Proyek lain yang turut menjadi perhatian adalah LRT Jakarta fase 1B rute Velodrome-Manggarai. Keduanya sepakat bahwa integrasi antara LRT, MRT, dan moda transportasi eksisting seperti KRL Commuter Line harus sudah tertata saat peresmian. Pramono bahkan menawarkan agar Pemprov DKI segera menyiapkan sistem tiket terintegrasi yang akan diuji coba bersamaan dengan pengoperasian rute baru. Hal itu disambut antusias oleh Seskab Teddy yang menilai integrasi moda merupakan kunci keberhasilan sistem transportasi perkotaan.
Selain itu, pembicaraan juga menyinggung rencana pembangunan MRT fase 3 koridor Timur-Barat yang masih dalam tahap studi kelayakan. Meski belum masuk dalam daftar PSN, Pramono dan Teddy sepakat bahwa proyek tersebut perlu didorong masuk prioritas nasional mengingat potensinya dalam menghubungkan kawasan ekonomi baru di Jakarta Timur dan Barat. Pramono akan menugaskan tim transisinya untuk mengkaji ulang proposal proyek agar sesuai dengan visi Jakarta sebagai kota global.
Tidak ketinggalan, agenda revitalisasi kawasan Gelora Bung Karno dan Jakarta International Stadium (JIS) sebagai simpul transportasi terpadu ikut dibahas. Teddy mengingatkan bahwa Presiden ingin JIS tidak hanya menjadi stadion bertaraf internasional tetapi juga terintegrasi dengan moda transportasi massal. Pramono menyatakan kesiapan Pemprov DKI untuk menyediakan lahan dan perizinan yang diperlukan jika ada penambahan stasiun atau halte di sekitar kawasan tersebut.
Komitmen Keberlanjutan Infrastruktur
Di luar peresmian, kedua tokoh juga membahas keberlanjutan proyek setelah serah-terima. Pramono menegaskan bahwa sebagai gubernur terpilih, ia memiliki tanggung jawab untuk memastikan operasional dan pemeliharaan (O&M) PSN berjalan tanpa hambatan. Ia tidak ingin infrastruktur megah yang diresmikan hanya menjadi monumen tanpa perawatan. Oleh karena itu, ia meminta dukungan pusat dalam bentuk skema pendanaan perawatan yang jelas, terutama untuk proyek transportasi yang membutuhkan biaya operasional besar.
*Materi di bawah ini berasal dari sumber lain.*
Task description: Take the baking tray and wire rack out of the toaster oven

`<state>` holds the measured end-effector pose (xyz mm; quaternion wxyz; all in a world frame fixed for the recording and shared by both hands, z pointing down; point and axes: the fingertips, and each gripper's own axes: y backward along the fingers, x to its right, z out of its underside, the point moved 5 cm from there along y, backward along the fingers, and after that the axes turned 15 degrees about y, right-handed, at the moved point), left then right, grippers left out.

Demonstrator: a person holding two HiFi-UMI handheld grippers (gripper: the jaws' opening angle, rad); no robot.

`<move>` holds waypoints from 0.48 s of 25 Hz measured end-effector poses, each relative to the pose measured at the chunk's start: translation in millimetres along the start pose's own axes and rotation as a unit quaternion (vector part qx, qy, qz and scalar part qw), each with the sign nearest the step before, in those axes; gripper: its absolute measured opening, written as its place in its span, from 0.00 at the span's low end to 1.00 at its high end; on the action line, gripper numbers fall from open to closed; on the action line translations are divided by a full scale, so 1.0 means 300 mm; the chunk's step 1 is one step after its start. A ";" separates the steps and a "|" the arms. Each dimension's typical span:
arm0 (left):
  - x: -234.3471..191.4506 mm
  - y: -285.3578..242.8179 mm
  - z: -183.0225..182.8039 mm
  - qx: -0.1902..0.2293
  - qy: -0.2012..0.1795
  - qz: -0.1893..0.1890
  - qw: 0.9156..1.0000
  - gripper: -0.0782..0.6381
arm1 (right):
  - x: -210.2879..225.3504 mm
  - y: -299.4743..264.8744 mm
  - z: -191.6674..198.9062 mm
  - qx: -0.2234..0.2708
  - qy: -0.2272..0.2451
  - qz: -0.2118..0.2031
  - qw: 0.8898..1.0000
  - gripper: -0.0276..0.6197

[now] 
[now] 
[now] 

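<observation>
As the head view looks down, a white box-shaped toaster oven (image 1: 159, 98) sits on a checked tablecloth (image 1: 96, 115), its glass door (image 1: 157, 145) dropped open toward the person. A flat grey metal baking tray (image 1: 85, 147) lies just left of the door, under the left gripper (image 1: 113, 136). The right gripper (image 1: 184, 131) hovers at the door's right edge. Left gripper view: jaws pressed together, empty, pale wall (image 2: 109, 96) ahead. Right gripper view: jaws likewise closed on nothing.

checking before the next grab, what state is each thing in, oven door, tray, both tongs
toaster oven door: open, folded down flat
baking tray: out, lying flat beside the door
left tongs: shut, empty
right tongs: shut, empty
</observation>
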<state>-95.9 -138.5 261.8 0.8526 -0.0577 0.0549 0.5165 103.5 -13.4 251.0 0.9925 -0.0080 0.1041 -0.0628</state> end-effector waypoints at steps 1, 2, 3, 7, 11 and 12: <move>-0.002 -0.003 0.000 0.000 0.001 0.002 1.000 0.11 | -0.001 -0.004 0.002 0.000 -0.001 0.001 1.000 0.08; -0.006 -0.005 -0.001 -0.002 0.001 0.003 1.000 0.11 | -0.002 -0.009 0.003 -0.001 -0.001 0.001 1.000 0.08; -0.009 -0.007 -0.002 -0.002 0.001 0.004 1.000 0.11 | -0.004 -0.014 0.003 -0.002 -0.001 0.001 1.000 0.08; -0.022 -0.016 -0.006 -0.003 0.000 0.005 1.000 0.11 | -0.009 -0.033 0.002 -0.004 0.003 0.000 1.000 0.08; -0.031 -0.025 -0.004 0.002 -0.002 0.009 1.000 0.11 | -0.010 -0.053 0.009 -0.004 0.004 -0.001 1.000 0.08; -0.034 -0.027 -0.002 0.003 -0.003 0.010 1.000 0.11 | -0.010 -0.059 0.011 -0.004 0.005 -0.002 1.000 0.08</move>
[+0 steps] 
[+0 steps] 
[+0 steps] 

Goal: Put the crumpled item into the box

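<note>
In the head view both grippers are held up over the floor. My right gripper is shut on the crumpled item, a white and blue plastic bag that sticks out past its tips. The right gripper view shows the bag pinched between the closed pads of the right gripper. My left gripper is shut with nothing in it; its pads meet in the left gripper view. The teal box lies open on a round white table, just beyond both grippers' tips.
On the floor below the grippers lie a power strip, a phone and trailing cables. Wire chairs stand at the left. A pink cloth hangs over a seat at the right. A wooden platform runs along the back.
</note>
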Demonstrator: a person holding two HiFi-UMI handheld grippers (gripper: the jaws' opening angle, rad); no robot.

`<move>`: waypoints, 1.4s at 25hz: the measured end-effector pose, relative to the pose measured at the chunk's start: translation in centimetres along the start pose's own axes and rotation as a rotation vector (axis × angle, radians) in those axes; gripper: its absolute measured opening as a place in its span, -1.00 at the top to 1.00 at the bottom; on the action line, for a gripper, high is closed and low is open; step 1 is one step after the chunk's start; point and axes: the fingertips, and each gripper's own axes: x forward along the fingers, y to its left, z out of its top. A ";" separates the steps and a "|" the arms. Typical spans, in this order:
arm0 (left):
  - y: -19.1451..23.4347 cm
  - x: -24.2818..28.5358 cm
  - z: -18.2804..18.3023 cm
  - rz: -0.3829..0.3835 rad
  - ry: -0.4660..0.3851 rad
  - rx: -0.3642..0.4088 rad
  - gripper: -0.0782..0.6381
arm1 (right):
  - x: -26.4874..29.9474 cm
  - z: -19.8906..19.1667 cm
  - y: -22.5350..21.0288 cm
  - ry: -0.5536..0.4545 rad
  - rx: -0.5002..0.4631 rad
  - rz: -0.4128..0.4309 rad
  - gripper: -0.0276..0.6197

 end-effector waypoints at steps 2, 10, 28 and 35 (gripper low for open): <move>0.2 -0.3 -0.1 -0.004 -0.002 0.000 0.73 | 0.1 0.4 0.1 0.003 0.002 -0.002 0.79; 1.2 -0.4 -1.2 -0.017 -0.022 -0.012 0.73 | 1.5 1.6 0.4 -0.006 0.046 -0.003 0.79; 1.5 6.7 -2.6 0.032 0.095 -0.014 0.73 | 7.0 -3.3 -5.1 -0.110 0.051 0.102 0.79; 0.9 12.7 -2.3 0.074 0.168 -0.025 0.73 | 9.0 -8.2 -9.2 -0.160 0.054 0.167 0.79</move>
Seskab Teddy merespons dengan menawarkan kemungkinan pembentukan Badan Layanan Umum (BLU) bersama antara pemerintah pusat dan daerah untuk mengelola aset-aset transportasi strategis. Model ini, katanya, sudah terbukti di beberapa sektor dan bisa diterapkan di Jakarta. Ia akan membawa usulan ini ke rapat koordinasi berikutnya bersama Menteri Keuangan dan Menteri BUMN. Pramono menyambut baik dan berharap skema ini bisa disepakati sebelum masa transisi kepemimpinannya berakhir.
Pertemuan ditutup dengan kesepakatan untuk menggelar rapat teknis lanjutan dalam dua pekan ke depan. Rapat itu nantinya akan dihadiri oleh seluruh pemangku kepentingan terkait, termasuk perwakilan dari kontraktor utama. Pramono dan Teddy sepakat bahwa kolaborasi erat seperti inilah yang akan mempercepat realisasi visi Indonesia Emas 2045, di mana Jakarta menjadi salah satu motor penggerak utamanya.